Abidjan, 24 mai 2026 (AIP) – Le gouvernement se montre confiant quant à une prochaine sortie de la Côte d’Ivoire de la liste grise du Groupe d’action financière (GAFI), à la faveur des réformes engagées pour renforcer la lutte contre le blanchiment des capitaux et le financement du terrorisme.
Le Premier ministre Robert Beugré Mambé a exprimé cet optimisme, samedi 23 mai 2026 à Abidjan, à la clôture de la 45e plénière réunion de la Commission technique et de la 31e session du Comité ministériel du Groupe intergouvernemental d’action contre le blanchiment d’argent en Afrique de l’Ouest (GIABA), organisé au Sofitel Abidjan Hôtel Ivoire.
« Les progrès significatifs enregistrés nous donnent à espérer », a déclaré le chef du gouvernement, soulignant que les avancées réalisées dans l’évaluation du dispositif national de lutte contre le blanchiment de capitaux et le financement du terrorisme ouvrent la voie à « un lendemain meilleur ».
Beugré Mambé a indiqué que, sous l’impulsion du président Alassane Ouattara, la Côte d’Ivoire a fait de la bonne gouvernance financière, de la transparence économique et de la lutte contre les flux financiers illicites des priorités stratégiques de son action publique.
Selon le chef du gouvernement, plusieurs réformes structurelles ont été mises en œuvre afin de renforcer le cadre juridique et institutionnel, d’améliorer la coopération entre les autorités judiciaires, sécuritaires et financières, ainsi que de consolider les mécanismes de transparence dans les secteurs sensibles de l’économie.
Il a également salué l’engagement des ministères en charge de l’Économie, de la Justice et de l’Intérieur dans cette dynamique, précisant que les efforts conjoints ont permis à la Côte d’Ivoire d’atteindre un niveau élevé de conformité technique avec « 39 recommandations validées ».
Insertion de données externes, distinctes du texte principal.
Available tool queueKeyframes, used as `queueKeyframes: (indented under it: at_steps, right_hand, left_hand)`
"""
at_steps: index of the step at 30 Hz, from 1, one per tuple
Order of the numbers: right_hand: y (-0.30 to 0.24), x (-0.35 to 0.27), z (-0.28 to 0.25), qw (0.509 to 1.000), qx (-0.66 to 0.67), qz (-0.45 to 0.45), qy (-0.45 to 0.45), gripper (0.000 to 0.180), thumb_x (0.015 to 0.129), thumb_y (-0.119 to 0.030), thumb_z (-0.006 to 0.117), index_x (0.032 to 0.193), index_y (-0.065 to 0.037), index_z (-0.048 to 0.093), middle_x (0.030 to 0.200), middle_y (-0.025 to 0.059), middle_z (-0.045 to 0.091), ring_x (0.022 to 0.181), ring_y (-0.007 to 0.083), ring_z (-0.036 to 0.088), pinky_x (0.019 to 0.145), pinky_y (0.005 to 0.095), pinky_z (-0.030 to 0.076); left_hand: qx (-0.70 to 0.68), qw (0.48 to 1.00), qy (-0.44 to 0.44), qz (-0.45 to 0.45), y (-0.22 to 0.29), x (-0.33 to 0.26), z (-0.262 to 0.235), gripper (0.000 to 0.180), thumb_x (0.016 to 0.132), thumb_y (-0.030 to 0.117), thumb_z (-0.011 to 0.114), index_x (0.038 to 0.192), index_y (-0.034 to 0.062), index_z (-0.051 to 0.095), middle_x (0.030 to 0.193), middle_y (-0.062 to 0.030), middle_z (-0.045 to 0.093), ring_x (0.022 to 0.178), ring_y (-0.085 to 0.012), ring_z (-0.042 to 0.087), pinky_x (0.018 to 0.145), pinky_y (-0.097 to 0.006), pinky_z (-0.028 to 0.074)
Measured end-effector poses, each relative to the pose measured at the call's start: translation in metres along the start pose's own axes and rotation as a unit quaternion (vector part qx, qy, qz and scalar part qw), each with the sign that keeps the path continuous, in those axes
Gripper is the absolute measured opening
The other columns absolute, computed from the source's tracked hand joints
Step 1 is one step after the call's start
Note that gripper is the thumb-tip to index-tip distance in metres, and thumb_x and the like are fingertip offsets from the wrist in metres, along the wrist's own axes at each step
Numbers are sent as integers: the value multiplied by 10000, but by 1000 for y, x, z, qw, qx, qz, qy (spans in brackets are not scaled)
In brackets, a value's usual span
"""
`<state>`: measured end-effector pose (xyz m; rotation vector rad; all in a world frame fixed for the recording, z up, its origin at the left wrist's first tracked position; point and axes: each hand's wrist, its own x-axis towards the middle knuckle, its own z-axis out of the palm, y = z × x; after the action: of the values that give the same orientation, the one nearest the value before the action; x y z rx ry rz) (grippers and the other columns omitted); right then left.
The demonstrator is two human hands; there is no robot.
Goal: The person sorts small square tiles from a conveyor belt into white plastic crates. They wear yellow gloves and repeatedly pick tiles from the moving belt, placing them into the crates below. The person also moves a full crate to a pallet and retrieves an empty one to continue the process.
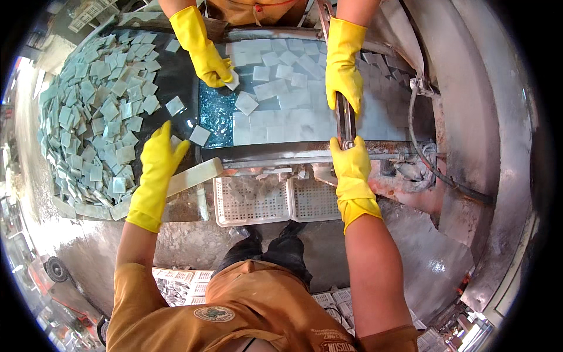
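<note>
My left hand [157, 161], in a yellow rubber glove, reaches over the dark surface beside the tile pile. Its thumb and forefinger are apart, with a small pale tile [176, 141] partly showing between them. A loose square tile [200, 135] lies just to its right. My right hand [353, 167], gloved the same, is closed on the near end of a metal bar [346, 122] lying across the tiled bed. Rows of pale square tiles [264, 126] lie flat on that bed, left of the bar. Loose tiles are scattered on its far part.
Across from me, a co-worker's gloved hand [214, 64] holds a tile; the other [345, 76] grips the bar's far part. A heap of greenish tiles [99, 111] is at left. White plastic baskets [252, 202] hang below the near edge. A hose [419, 144] curves at right.
</note>
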<state>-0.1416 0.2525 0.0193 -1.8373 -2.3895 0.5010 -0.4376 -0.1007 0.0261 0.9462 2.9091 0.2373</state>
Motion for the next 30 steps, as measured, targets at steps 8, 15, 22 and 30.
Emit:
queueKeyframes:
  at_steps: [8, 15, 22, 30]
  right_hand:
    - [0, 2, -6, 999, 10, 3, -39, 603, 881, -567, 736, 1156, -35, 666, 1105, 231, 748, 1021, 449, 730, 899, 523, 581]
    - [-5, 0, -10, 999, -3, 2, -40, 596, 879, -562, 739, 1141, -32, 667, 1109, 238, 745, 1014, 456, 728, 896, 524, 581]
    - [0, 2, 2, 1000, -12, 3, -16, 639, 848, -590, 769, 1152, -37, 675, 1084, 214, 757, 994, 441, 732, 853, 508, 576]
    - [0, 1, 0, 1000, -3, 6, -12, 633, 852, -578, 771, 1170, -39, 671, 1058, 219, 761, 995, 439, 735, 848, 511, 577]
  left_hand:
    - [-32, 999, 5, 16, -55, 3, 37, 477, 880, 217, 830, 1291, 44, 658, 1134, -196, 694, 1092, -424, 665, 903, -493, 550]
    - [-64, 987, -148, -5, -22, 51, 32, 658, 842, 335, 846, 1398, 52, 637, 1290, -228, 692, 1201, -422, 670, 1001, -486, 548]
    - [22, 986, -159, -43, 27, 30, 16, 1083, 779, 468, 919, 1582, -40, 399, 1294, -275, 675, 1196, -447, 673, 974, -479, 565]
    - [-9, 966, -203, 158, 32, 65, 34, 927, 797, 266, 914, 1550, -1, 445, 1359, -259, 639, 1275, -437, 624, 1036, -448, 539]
Face aux délégations ouest-africaines présentes à cette rencontre, le Premier ministre Beugré Mambé a rappelé que les flux financiers illicites fragilisent les institutions, alimentent l’insécurité et privent les États de ressources indispensables au financement des infrastructures et des politiques sociales en faveur des populations, notamment les femmes et les jeunes.
« Le blanchiment des capitaux, le financement du terrorisme et celui de la prolifération des armes de destruction massive constituant des menaces majeures pour la stabilité des États, la paix sociale et la crédibilité des systèmes financiers », a-t-il insisté.

Estimant qu’aucun pays ne peut faire face seul à ces défis transnationaux, le chef du gouvernement ivoirien a plaidé pour un renforcement de la coopération régionale afin de préserver l’intégrité des systèmes financiers dans l’espace ouest-africain.
Le ministre des Finances et du Budget, Adama Coulibaly, a pour sa part souligné que les réformes engagées par la Côte d’Ivoire mobilisent l’ensemble des acteurs nationaux, avec l’appui des partenaires techniques et financiers.
« Notre pays entend maintenir une dynamique soutenue afin de consolider les acquis enregistrés et renforcer davantage l’efficacité de son dispositif national », at-il assuré, rappelant que le blanchiment de capitaux, le financement du terrorisme, la corruption et les trafics illicites subsistent des menaces sérieuses pour les économies de la sous-région.
Le directeur général du GIABA, Edwin Harris Jr., a annoncé que la Côte d’Ivoire sera située sur son statut à l’issue de la troisième évaluation prévue en août prochain.
La 31e réunion du Comité ministériel du GIABA et la 45e réunion plénière de sa Commission technique se sont tenues du 18 au 23 mai 2026 à Abidjan autour des enjeux liés à la lutte contre le blanchiment de capitaux et le financement du terrorisme dans l’espace communautaire ouest-africain.
Le GAFI est un organisme intergouvernemental chargé de la surveillance et de la lutte contre le blanchiment de capitaux, le financement du terrorisme et la prolifération des armes de destruction massive.